In 1941, Collins joined Roy Stryker’s team of photographers at the U.S. Office of War Information to document home front activities during World War II. She created remarkable visual stories of small town life, ethnic communities, and women war workers. The more than 3,000 images she took in 1942-43 are preserved in the Farm Security Administration / Office of War Information Collection at the Library of Congress Prints and Photographs Division.

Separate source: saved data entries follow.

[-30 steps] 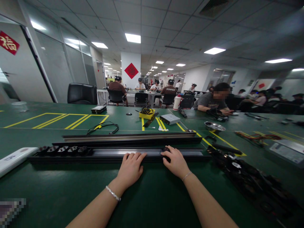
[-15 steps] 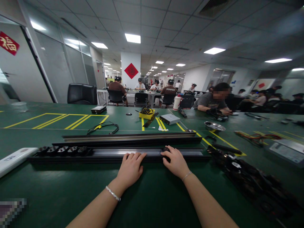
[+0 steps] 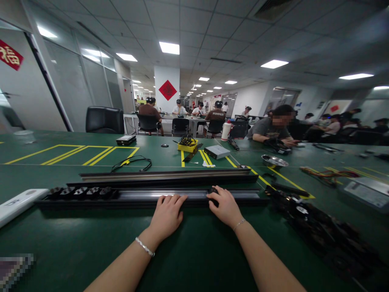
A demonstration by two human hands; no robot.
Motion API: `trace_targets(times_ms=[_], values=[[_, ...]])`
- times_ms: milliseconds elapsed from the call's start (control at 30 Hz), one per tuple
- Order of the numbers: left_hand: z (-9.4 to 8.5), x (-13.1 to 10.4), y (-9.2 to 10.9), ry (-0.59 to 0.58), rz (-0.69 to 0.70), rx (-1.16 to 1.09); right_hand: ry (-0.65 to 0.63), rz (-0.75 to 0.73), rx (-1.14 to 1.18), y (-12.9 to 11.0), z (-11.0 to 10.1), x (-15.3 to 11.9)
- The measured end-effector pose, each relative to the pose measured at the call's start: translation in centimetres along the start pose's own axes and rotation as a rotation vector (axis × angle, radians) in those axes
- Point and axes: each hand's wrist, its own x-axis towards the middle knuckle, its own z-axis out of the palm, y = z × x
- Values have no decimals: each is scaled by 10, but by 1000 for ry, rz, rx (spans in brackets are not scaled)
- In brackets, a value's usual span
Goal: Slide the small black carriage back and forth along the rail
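Observation:
A long black tray with a shiny inner channel [image 3: 133, 195] lies across the green table. Several black round parts [image 3: 80, 192] stand in a row at its left end. My left hand [image 3: 169, 213] rests on the tray's near edge, fingers bent over the rim and holding no visible part. Farther right, my right hand [image 3: 224, 206] has its fingers closed round a small black part [image 3: 212, 190] at the channel, mostly covered by the fingers. A second long black tray [image 3: 170, 176] lies just behind the first.
On the right lies a heap of black parts [image 3: 319, 227], with a metal bowl [image 3: 275, 161] behind it. A white device [image 3: 21, 205] is at the left. A yellow box [image 3: 187, 146] and a person [image 3: 261, 129] are farther back.

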Motion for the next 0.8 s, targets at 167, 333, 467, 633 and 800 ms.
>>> trace_targets(times_ms=[167,333,467,633,800], values=[[0,0,0,-3,-3,5,-15,0,-4,1,-1,1],[0,0,0,-2,-6,9,-16,-1,7,2,0,1],[0,0,0,-17,-9,5,-20,4,12,3,0,1],[0,1,0,-12,-9,-4,-12,20,-2,0,-1,0],[0,1,1,-26,-12,-1,-4,25,-10,0,-1,-1]])
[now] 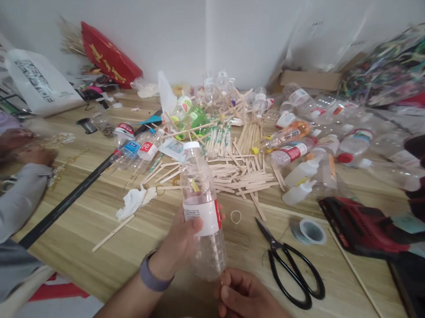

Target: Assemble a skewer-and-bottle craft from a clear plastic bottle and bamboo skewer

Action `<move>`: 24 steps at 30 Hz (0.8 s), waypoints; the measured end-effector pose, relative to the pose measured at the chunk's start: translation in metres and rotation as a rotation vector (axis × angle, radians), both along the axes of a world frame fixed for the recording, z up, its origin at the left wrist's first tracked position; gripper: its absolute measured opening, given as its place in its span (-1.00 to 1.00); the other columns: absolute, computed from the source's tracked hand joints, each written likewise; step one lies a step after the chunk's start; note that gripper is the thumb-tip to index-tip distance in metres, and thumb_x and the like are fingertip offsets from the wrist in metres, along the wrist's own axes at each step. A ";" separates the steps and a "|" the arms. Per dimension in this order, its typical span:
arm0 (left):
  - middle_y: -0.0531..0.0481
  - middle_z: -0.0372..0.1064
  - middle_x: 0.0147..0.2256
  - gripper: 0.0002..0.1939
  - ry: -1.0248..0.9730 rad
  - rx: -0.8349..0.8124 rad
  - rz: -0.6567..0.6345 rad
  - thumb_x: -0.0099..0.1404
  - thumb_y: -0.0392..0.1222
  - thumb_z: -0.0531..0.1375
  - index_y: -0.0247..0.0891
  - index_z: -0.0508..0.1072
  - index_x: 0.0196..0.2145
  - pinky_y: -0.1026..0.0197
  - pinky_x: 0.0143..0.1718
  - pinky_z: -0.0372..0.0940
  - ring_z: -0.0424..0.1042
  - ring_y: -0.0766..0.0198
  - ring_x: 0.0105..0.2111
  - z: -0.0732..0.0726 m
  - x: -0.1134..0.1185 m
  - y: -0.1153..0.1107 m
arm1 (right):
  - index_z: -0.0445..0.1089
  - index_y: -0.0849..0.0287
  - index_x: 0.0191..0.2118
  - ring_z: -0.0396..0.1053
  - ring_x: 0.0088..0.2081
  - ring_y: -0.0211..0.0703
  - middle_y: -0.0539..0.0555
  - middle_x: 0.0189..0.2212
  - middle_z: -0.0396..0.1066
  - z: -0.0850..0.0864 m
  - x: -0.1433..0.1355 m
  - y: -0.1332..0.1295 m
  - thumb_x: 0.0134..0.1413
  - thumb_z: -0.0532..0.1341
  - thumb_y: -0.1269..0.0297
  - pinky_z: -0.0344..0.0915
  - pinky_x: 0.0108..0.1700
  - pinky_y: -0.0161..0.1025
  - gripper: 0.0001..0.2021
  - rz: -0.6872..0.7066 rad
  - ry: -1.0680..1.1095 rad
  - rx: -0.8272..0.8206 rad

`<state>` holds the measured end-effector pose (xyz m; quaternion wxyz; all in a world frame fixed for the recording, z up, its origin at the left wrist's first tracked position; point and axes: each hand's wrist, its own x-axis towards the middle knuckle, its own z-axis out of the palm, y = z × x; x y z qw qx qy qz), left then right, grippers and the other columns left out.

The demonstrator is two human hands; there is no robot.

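My left hand (188, 239), with a purple band at the wrist, is wrapped round a clear plastic bottle (207, 247). The bottle stands tilted, its white cap up, and a white and red label circles its middle. Close to the bottle's base, my right hand (242, 297) pinches with thumb and forefinger. Whatever lies between those fingertips is too small to make out. Black-handled scissors (292, 269) rest on the table right of my right hand. A rubber band (235, 217) lies just beyond the bottle.
Wooden sticks (240, 177) are heaped mid-table, with plastic bottles (292, 152) around them. A wire spool (311, 231), a red and black power tool (362, 230) and a thin stick (361, 283) lie at right. A co-worker's hands (36, 153) are at left, near a black bar (69, 198).
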<state>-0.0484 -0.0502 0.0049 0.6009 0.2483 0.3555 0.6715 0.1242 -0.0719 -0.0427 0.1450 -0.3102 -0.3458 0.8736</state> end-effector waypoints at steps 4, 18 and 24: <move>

After World War II, Collins combined three careers–photographer, editor, and writer. She traveled internationally as a freelance photographer for both the U.S. government and the commercial press. She also participated in social and political causes and was an active feminist who founded the journal Prime Time (1971-76) “for and by older women.” Her study of the role of older women in society resulted in an M.A. degree in American Studies from Antioch College West in 1984, shortly before her death from cancer in 1985 in San Francisco.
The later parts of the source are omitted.